How this fits into Asynchronous I/O (AIO)
If you're interested in how this all fits together with asynchronous I/O, Andres Freund, who is one of the principal authors behind the asynchronous I/O work, did a talk at PGConf.EU (slides, see video recording below) where he talked about both the work that Thomas did in 17, to essentially introduce this important building block of the new read stream API, but also how this relates to all the other work that needs to happen to actually see asynchronous I/O in Postgres:
Changes in Postgres 17
New internal APIs for streaming reads
Now there's two main things that the streaming and vectored I/O work in 17 is doing:
- systematically issue POSIX_FADV_WILLNEED for random access, replacing patchy ad hoc advice
- build larger vectored I/Os; eg one preadv() call can replace 16 pread() calls
Thomas Munro in "Streaming I/O, vectored I/O (WIP)" mailinglist thread
The first change here is to more systematically issue POSIX_FADV_WILLNEED
calls for random page access. This information is utilized by the Kernel to decide which pages to load ahead of time into the operating system page cache, making it a lot faster when that information is actually read by Postgres.

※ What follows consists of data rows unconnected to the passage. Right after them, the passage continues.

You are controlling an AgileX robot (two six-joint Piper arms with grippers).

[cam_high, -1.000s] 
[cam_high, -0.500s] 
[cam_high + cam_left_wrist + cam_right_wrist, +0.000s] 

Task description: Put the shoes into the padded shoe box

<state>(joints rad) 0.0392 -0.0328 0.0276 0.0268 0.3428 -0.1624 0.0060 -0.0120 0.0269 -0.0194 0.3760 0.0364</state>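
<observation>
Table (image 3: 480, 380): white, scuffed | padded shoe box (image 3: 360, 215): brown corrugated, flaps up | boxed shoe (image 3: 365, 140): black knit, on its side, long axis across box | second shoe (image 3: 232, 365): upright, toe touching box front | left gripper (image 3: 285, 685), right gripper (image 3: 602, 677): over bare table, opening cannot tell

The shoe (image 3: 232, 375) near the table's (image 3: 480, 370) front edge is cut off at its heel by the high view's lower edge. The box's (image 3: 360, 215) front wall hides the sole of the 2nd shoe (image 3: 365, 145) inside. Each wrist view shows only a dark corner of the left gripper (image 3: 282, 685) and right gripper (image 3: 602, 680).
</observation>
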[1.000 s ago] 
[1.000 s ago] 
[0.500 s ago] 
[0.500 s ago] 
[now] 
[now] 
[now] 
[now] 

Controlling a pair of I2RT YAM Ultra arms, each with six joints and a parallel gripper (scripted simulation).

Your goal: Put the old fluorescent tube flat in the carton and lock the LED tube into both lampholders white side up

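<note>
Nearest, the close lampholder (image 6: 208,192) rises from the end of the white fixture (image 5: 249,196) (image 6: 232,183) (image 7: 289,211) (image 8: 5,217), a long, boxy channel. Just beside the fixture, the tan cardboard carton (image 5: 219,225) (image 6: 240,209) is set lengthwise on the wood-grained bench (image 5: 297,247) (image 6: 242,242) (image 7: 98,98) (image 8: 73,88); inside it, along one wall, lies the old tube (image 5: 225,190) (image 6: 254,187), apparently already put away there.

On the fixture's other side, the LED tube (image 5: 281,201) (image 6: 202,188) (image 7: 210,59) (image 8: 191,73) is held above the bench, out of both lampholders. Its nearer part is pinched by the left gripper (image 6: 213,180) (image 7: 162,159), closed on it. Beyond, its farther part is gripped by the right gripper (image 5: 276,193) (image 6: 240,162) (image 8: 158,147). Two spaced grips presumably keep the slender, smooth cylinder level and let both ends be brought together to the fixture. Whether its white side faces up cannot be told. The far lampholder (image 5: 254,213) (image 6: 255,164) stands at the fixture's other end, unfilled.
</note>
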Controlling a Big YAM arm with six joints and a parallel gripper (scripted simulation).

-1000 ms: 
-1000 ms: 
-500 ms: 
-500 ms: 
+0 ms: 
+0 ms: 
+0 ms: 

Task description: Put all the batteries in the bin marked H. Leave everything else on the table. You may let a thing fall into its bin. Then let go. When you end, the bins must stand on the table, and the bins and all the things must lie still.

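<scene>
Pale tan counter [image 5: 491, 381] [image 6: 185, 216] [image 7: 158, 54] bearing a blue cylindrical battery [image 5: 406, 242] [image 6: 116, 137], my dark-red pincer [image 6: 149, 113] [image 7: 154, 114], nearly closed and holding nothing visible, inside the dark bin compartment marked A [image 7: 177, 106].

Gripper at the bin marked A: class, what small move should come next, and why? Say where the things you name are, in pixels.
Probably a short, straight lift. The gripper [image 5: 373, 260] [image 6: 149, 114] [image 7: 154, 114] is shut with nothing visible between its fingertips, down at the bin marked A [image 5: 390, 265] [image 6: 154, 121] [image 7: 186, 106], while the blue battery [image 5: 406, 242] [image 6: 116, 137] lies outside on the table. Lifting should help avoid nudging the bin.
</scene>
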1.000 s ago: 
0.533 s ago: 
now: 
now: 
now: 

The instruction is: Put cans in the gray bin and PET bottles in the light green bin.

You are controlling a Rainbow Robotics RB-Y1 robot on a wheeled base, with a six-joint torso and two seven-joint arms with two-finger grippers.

This is for example needed when you're doing ANALYZE
calls and you're sampling a random portion of your table.
And then the other thing just building larger vectored I/O by making larger I/O requests, for example when doing a sequential scan on a table.
In 17, we have only a small subset of users of these new APIs. The work in Postgres 17 is mainly intended to start testing the waters, see some initial benefits. There is 3 commits worth mentioning:
pg_prewarm, an example in how Postgres code needs to change
First of all Thomas added a simple example by changing how "pg_prewarm" does I/O. pg_prewarm is a contrib extension which is used to load a full relation (table, index) into shared buffers, and will likely see a small performance benefit from this change.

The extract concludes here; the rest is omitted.